Resultado? O capitalismo é nojento. As mulheres umas levianas desmioladas. A guerra é tudo o que conhece, e nela há-de debruçar-se uma vez e outra, e ainda assim a guerra nunca faz sentido, em livro algum que escreva. Tudo o que Hemingway sabe é que entra-se na guerra com tudo o que se é e com tudo o que se tem, e que se sai dela despojado de si mesmo. A guerra engole tudo. Engoliu-o, mastigou-o e devolveu-o a um mundo que lhe era estranho e no qual ele se sentia um alienado. Moldou-o para sempre. Não será por acaso que se suicida em 1961, depois de uma vida de controvérsia, suposto abuso de álcool e alguns escândalos. Gostava de gatos - não me posso esquecer que Hemingway gostava dos místicos felinos, que têm tão pouco de bélico.
Gostei muito desta narrativa de guerra, e os diálogos (que ainda assim, por vezes, me parecem repetitivos e sem nexo) são ligeiros e ajudam a avançar nas páginas. Julgo que uma das principais críticas a este romance é que o amor entre Henry e Catherine parece supérfluo. Acabei por (julgar) entender que na guerra se está tão sozinho, mesmo quando rodeado dos "rapazes", que não é difícil apaixonarmo-nos. Fazer planos para os tempos de paz. Estar-se com alguém, na guerra, é como a ilusão de que talvez haja um pouco da nossa essência, do nosso lado emocional, que pode ficar salvaguardado dos horrores quotidianos.
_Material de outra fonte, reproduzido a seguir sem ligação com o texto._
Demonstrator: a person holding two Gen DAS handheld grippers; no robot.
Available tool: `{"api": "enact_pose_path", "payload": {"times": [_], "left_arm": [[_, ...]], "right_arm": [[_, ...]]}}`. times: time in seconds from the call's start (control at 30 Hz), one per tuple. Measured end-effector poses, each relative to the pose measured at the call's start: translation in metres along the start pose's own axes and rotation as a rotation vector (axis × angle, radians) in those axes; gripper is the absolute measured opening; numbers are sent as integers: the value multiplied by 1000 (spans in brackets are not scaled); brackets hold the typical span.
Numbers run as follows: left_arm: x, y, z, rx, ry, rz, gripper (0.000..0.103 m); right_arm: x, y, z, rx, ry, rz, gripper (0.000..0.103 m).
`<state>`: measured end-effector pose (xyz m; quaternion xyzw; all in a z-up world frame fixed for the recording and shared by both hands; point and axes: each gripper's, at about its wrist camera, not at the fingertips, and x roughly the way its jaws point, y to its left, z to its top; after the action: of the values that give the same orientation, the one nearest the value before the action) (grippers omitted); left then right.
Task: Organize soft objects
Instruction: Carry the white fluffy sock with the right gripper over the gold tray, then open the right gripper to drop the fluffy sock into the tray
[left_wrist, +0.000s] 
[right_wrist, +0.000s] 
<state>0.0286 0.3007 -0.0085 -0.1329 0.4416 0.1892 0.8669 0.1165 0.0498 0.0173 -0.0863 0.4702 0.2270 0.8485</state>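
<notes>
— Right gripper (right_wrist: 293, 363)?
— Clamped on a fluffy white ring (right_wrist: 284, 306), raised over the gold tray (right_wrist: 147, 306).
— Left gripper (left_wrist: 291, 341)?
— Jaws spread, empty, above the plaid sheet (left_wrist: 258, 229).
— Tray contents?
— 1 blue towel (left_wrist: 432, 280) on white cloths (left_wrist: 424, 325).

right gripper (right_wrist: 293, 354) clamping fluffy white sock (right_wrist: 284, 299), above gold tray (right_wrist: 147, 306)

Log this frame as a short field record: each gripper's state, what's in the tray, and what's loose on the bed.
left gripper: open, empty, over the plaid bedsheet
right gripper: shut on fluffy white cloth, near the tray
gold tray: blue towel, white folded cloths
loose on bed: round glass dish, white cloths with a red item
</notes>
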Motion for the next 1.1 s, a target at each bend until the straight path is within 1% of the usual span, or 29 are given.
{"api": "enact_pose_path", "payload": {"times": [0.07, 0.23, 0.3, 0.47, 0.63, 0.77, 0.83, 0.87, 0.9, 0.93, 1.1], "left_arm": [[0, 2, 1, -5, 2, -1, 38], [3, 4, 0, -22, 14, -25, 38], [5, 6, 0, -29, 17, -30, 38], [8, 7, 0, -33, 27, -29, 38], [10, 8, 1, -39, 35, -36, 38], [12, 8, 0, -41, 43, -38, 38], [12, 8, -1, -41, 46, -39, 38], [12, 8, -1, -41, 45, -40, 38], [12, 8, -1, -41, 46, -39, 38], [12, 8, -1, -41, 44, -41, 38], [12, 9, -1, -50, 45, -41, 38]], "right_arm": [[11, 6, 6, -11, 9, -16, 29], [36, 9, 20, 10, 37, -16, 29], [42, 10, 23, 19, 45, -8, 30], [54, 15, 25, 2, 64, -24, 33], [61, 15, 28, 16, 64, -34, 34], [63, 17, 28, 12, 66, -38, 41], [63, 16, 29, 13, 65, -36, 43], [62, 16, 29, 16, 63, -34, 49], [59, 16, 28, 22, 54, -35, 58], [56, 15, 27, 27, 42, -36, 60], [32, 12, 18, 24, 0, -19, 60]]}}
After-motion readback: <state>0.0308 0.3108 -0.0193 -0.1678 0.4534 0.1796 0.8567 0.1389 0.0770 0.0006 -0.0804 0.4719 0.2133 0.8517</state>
O final tocou-me, validou o romance, principalmente porque o livro segue um mesmo tom, sem grandes altos e baixos mesmo nos momentos de suposto climax emocional. Creio que Hemingway dirigiu muito bem o tom nesses acontecimentos finais. No fim, a sensação com que se fica é que é a guerra. E não se pode fugir da guerra. Mal ele sabia que a guerra ainda havia de persegui-lo por mais 30 anos, até um tiro ir, por fim, alojar-se-lhe na têmpora.
Classificação: 4,5/5*****
Sinopse: "O Adeus às Armas", muito provavelmente o melhor romance americano resultante da experiência da Primeira Guerra Mundial, é a história inesquecível de Frederic Henry, um condutor de ambulâncias que presta serviço na frente italiana, e da sua trágica paixão por uma bela enfermeira inglesa. O retrato franco e sem falsos pudores que Hemingway esboça da ligação amorosa entre o Tenente Henry e Catherine Barkley, arrastados pelo inexorável turbilhão da guerra, brilha com uma intensidade sem paralelo na literatura moderna, e a sua descrição do ataque alemão ao Caporetto – com as intermináveis filas de homens a caminhar à chuva, esfomeados, exaustos e desmoralizados – é decerto um dos grandes momentos de sempre de toda a história literária. Romance de amor e sofrimento, de lealdade e deserção, O Adeus às Armas, escrito quando tinha apenas trinta anos, é uma das obras-primas de Ernest Hemingway.